• Assigned task: Nothing but the lines from the one containing "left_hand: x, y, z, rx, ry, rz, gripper" through the one containing "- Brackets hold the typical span", both included, should be given again, each exactly as written below.

• Data section:
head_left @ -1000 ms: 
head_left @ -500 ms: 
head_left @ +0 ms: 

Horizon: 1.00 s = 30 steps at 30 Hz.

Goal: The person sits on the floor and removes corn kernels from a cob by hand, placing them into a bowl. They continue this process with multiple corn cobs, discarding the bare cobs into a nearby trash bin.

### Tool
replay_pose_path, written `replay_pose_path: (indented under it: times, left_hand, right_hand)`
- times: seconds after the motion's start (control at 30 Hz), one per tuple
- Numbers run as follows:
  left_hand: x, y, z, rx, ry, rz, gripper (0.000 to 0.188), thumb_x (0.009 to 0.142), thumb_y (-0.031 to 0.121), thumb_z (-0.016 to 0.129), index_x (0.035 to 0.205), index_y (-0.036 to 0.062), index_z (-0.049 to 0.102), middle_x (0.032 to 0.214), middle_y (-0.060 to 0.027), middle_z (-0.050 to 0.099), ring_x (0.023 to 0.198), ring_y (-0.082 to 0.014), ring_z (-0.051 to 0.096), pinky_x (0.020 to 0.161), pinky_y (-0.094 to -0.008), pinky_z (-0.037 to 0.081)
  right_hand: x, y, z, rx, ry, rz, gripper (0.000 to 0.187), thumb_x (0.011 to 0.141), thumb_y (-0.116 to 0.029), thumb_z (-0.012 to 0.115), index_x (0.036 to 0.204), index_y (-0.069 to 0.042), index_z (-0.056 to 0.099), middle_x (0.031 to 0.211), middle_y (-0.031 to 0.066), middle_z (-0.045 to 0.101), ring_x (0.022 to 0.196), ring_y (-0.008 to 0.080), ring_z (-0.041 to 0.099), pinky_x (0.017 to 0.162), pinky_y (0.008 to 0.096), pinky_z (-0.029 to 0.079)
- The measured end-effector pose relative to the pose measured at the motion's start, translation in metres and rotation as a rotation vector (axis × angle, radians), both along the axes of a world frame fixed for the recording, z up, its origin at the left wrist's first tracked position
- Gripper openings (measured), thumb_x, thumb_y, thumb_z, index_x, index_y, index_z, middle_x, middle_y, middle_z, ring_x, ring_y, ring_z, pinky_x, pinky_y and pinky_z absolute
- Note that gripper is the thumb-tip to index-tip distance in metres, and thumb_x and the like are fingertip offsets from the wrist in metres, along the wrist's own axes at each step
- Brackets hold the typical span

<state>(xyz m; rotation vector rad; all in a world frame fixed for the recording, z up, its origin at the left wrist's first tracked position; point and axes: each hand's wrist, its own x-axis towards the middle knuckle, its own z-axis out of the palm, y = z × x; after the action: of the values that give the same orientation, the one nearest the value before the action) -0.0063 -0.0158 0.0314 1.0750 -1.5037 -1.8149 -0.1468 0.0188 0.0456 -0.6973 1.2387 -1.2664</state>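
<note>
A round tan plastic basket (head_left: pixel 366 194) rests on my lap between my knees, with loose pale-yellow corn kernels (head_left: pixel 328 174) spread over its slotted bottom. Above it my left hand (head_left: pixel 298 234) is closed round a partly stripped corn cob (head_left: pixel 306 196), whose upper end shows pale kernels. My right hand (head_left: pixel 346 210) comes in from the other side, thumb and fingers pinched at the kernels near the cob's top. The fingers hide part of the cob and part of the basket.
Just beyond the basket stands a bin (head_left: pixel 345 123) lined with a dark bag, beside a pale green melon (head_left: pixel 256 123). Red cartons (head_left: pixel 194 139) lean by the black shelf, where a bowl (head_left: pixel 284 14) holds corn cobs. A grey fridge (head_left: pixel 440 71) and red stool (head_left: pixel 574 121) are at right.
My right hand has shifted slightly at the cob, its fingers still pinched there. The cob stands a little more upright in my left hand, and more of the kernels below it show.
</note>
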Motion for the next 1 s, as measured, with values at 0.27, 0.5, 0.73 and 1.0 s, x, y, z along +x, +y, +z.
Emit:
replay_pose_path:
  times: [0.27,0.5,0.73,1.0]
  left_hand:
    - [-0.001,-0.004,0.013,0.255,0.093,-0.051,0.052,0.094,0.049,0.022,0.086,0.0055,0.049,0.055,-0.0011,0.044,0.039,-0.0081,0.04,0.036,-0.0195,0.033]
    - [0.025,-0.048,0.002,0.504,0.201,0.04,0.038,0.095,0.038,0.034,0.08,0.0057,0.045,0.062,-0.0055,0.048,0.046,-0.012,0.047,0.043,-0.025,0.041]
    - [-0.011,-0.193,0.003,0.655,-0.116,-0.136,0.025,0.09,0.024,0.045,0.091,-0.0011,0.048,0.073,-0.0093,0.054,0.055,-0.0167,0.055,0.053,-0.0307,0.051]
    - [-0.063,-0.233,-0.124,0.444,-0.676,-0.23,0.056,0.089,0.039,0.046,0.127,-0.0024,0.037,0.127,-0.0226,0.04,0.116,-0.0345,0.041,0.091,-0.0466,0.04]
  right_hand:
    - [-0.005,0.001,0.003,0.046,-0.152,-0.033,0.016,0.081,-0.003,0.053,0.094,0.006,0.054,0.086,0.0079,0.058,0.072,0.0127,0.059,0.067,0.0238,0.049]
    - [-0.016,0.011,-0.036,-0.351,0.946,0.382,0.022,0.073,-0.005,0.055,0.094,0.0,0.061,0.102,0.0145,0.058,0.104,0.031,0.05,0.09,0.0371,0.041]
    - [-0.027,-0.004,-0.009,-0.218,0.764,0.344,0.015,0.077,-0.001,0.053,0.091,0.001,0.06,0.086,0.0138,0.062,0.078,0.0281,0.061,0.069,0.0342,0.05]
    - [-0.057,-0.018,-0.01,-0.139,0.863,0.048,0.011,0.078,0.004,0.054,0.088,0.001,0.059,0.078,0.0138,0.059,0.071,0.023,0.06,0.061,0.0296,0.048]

• Response to the exercise:
  left_hand: x, y, z, rx, ry, rz, gripper (0.000 to 0.188), thumb_x (0.009 to 0.142), thumb_y (-0.031 to 0.121), thumb_z (-0.016 to 0.129), index_x (0.035 to 0.205), index_y (-0.036 to 0.062), index_z (-0.049 to 0.102), middle_x (0.032 to 0.214), middle_y (-0.060 to 0.027), middle_z (-0.050 to 0.099), ring_x (0.023 to 0.198), ring_y (-0.082 to 0.014), ring_z (-0.051 to 0.096), pinky_x (0.020 to 0.161), pinky_y (-0.094 to -0.008), pinky_z (-0.037 to 0.081)
  right_hand: x, y, z, rx, ry, rz, gripper (0.000 to 0.187), thumb_x (0.011 to 0.141), thumb_y (-0.116 to 0.029), thumb_z (-0.012 to 0.115), index_x (0.036 to 0.204), index_y (-0.069 to 0.042), index_z (-0.056 to 0.099), middle_x (0.031 to 0.211), middle_y (-0.031 to 0.066), middle_z (-0.045 to 0.101), ring_x (0.022 to 0.196), ring_y (-0.008 to 0.080), ring_z (-0.041 to 0.099), pinky_x (0.017 to 0.162), pinky_y (0.008 to 0.096), pinky_z (-0.029 to 0.079)
- The measured end-effector pose relative to the pose measured at the motion's start, translation in metres and rotation as a rotation vector (axis × angle, radians), both along the axes of a world frame fixed for the recording, z up, its origin at the left wrist's first tracked position
- Gripper openings (measured), thumb_x, thumb_y, thumb_z, index_x, index_y, index_z, middle_x, middle_y, middle_z, ring_x, ring_y, ring_z, pinky_x, pinky_y and pinky_z absolute
- Note that gripper is the thumb-tip to index-tip distance in metres, and thumb_x and the like are fingertip offsets from the wrist in metres, along the wrist's own axes at each step
- Brackets hold the typical span

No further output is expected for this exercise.